— What is required —
Copy out each line below in which the string "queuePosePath" appears.

— Supplied information —
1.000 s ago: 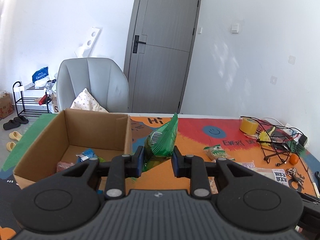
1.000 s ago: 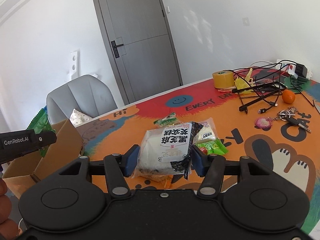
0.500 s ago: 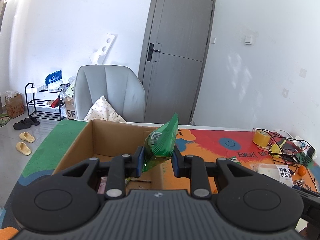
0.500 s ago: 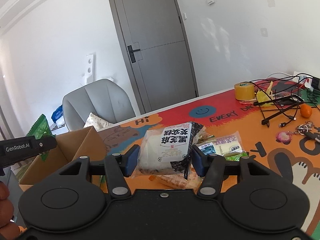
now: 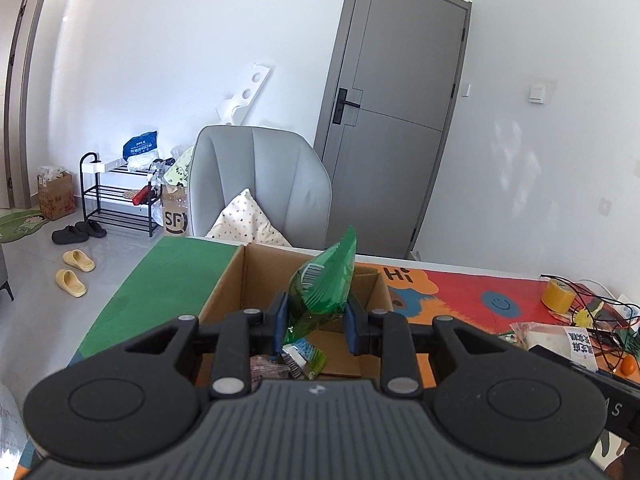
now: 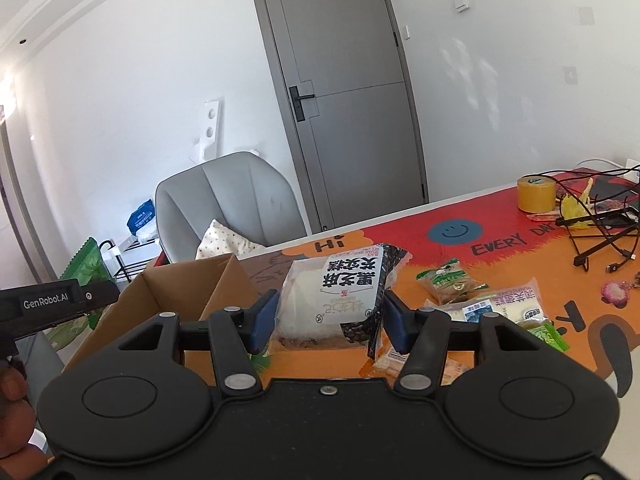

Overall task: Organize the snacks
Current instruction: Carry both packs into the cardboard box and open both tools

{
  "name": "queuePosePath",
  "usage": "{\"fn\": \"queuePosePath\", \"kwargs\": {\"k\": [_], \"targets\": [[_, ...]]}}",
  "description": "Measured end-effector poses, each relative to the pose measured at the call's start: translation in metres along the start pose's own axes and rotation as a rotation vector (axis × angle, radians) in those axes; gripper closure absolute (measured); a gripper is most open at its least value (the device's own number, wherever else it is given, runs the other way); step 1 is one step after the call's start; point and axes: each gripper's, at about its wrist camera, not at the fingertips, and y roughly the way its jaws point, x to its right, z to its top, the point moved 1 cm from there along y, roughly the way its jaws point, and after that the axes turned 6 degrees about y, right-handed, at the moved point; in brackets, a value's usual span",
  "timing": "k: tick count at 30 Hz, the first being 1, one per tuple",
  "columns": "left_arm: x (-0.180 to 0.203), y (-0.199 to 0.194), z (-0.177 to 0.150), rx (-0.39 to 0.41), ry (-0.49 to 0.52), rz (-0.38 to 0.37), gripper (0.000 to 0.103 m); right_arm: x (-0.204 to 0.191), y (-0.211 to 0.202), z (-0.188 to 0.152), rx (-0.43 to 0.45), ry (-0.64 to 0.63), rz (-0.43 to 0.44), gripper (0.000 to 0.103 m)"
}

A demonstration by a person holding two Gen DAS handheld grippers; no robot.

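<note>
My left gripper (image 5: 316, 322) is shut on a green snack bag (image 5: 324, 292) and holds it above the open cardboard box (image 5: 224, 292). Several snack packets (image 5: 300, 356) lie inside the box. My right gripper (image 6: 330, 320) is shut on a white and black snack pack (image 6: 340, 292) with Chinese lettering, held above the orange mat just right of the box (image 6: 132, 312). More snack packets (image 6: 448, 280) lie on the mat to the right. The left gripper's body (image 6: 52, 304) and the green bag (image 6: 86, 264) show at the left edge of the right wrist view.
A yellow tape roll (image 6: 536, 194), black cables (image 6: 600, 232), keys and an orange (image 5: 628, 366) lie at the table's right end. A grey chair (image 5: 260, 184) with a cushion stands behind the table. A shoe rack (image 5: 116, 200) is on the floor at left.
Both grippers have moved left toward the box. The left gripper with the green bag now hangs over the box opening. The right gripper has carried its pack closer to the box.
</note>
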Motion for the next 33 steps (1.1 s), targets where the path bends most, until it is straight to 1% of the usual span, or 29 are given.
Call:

— Written response —
  "name": "queuePosePath",
  "usage": "{\"fn\": \"queuePosePath\", \"kwargs\": {\"k\": [_], \"targets\": [[_, ...]]}}",

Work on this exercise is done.